(la version française sera bientôt disponible)
The seventh global roundtable for the Low Carbon Technology Partnerships initiative (LCTPi) calls for swift implementation of solutions
"The transition to a low-carbon world is taking place everywhere at a pace that was previously unforeseen and unexpected. There are a growing number of concrete initiatives to reduce dependency on fossil fuels and develop business models for the low carbon economies" said Jacek P. Krawczyk, President of the Employers Group at the European Economic and Social Committee (EESC) in his opening speech at the 7th global meeting of the Low-Carbon Technology Partnerships initiative (LCTPi).
"The EESC has an important role to play in addressing both opportunities and challenges that this transition brings to our societies", Mr. Krawczyk added.
Over 250 business leaders and policy-makers gathered at the EESC to discuss ways to accelerate the transition to a low-carbon economy and to unlock the potential for innovative solutions in preparation of COP23 in Bonn. The meeting was organized by the World Business Council for Sustainable Development (WBCSD).
During the two-day event, participants worked in plenary sessions and working-groups to develop key policy recommendations that will be presented at COP23.
Public-private collaboration on low-carbon technology solutions is key for implementation of international climate change commitments, they said. They called onto stakeholders to move from dialogue to concrete actions.
Participants also agreed on the need to develop a stable policy framework to unlock investment in low-carbon technologies, to engage in clear actions and reinforce practical cooperation between stakeholders, and to develop common standards to speed up adoption of these new technologies and align players.
Companies are driving innovation
"Businesses around the world must now play an active role to implement solutions and drive innovation in a way that makes economic sense and brings jobs. We need to reach out to policy-makers to accelerate that", said Peter Bakker, President and CEO of WBCSD.
Jill Duggan, Director of the Prince of Wales' Corporate Leaders Group, also echoed this message: "Nowadays, in many cases, businesses are moving ahead and policies need to keep up".
Picking up the ball, Patrick Child, Deputy Director-General DG Research and Innovation at the European Commission, said: "There is a clear recognition of the central role of innovation, but we need closer relations between the research world and the private sector for Europe to continue leading."
Claude Turmes, Member of the European Parliament, called onto businesses to scale up deployment of renewables, energy efficiency, intelligent grids and e-mobility fast: "We have lost enough time. Now it's time to act, and in Europe, it means to get the Clean Energy Package up and running".
In closing, the sectoral working groups presented their draft recommendations and expressed their joint commitment to deepening the transition to a low-carbon and sustainable future. They reiterated that joining forces between public-private authorities is key to deliver on the Paris agreement.

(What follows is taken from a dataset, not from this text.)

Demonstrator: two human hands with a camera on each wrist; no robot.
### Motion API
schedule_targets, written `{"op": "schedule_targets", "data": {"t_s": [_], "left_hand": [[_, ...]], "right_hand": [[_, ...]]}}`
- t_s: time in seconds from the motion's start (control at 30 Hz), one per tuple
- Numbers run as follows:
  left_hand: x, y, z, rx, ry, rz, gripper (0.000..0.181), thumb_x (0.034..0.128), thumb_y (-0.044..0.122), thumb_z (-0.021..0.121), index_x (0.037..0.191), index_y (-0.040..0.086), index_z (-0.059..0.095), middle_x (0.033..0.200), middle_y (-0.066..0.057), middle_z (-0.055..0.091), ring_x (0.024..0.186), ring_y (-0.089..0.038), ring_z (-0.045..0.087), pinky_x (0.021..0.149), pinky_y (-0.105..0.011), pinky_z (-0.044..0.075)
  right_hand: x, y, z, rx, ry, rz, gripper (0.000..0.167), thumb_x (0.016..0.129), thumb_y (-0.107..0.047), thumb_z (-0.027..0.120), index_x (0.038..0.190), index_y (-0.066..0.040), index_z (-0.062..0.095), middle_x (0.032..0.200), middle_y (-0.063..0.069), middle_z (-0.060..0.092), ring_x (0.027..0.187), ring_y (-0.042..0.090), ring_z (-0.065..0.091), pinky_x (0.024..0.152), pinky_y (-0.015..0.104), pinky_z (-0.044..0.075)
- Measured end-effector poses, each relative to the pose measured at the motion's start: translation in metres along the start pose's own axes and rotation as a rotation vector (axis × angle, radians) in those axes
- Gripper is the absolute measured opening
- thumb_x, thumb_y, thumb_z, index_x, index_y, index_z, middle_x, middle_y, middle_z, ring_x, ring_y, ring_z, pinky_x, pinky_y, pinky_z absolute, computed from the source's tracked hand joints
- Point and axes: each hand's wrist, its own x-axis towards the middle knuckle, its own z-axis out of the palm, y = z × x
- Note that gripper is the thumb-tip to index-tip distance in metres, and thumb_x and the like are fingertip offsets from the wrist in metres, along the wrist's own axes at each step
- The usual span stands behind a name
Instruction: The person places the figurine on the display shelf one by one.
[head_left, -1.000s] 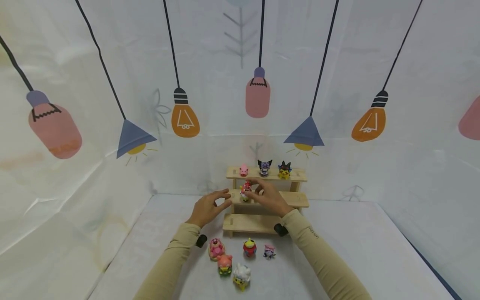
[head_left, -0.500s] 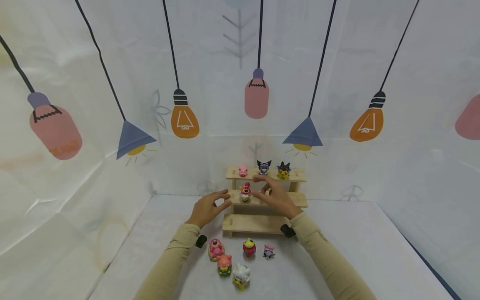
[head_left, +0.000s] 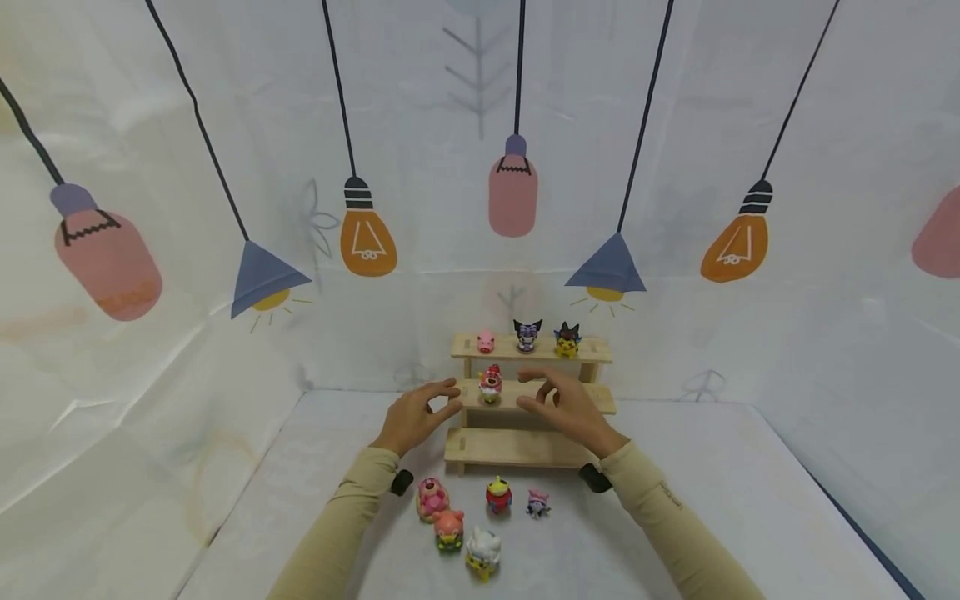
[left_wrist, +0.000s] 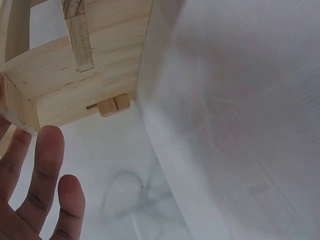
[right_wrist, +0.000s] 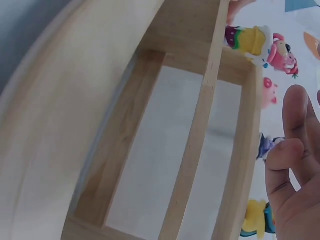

"If some people, some countries choose not to act, it is up to us, an alliance of companies, workers, civil society, regional and local public and private coalitions, and citizens, to take over with ambition, and ensure that this battle for our future is fought successfully. I am very optimistic when I hear this conference's discussions and I look forward to working with all of you for a better tomorrow", concluded Pierre Jean Coulon, EESC President of the section for Transport, Energy, Infrastructure and the Information Society (TEN).
About the EESC's work in the low-carbon transition
The EESC strongly supports a just transition to a low-carbon economy, in line with the 2030 UN Sustainable Development Agenda and the Paris Agreement, to ensure no one is left behind. Through various opinions (see here), the EESC has repeatedly advocated for the promotion of renewables, energy efficiency, the decarbonisation of Europe's economies supported by market-based instruments, as well as technological innovation and new business opportunities as crucial actors to address climate change.